***** SOURCE MATERIAL

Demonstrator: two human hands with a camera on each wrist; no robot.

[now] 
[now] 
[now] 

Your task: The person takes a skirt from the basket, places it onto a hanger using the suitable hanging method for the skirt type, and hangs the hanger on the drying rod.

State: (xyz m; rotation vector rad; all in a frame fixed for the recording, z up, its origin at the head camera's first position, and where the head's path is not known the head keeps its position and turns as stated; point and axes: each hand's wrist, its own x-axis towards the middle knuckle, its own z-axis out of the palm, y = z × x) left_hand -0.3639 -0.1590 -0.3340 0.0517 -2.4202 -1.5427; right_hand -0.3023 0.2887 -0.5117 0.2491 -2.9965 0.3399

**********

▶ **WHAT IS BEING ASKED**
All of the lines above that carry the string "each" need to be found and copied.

▶ **REPLY**
Demonstrator: two human hands with a camera on each wrist; no robot.
State: (xyz m; rotation vector rad; all in a frame fixed for the recording, z up, its origin at the head camera's first position, and where the head's path is not known the head keeps its position and turns as stated; point and axes: each hand's wrist, its own x-axis towards the middle knuckle, its own z-axis out of the palm, y = z × x) left_hand -0.3639 -0.1590 -0.3340 0.0517 -2.4202 -1.5427; right_hand -0.3023 0.2887 -0.5117 0.2491 -2.9965 0.3399

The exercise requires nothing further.